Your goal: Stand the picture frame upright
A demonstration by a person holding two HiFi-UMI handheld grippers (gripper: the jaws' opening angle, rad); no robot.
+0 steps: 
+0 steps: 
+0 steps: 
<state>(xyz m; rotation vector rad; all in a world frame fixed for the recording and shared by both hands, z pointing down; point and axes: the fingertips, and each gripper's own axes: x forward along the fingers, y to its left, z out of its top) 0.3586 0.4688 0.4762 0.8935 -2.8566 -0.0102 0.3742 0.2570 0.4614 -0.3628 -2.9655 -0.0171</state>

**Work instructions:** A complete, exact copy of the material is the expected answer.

**Task result:**
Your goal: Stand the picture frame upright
A demonstration by a person holding two HiFi-UMI handheld grippers (gripper: the jaws' opening angle, rad); no robot.
+0 steps: 
+0 steps: 
+0 steps: 
<state>(xyz m; rotation vector rad; all in a world frame fixed for the recording and shared by both hands, z pointing down; point and axes: the fingertips, and each gripper's own axes: x forward along the fingers, y to its left, z out of its top) 0.3586 0.4688 0.4762 0.8935 -2.8566 -0.0102 0.3742 0.2570 0.4614 -0.3628 -2.9655 -0.0171</state>

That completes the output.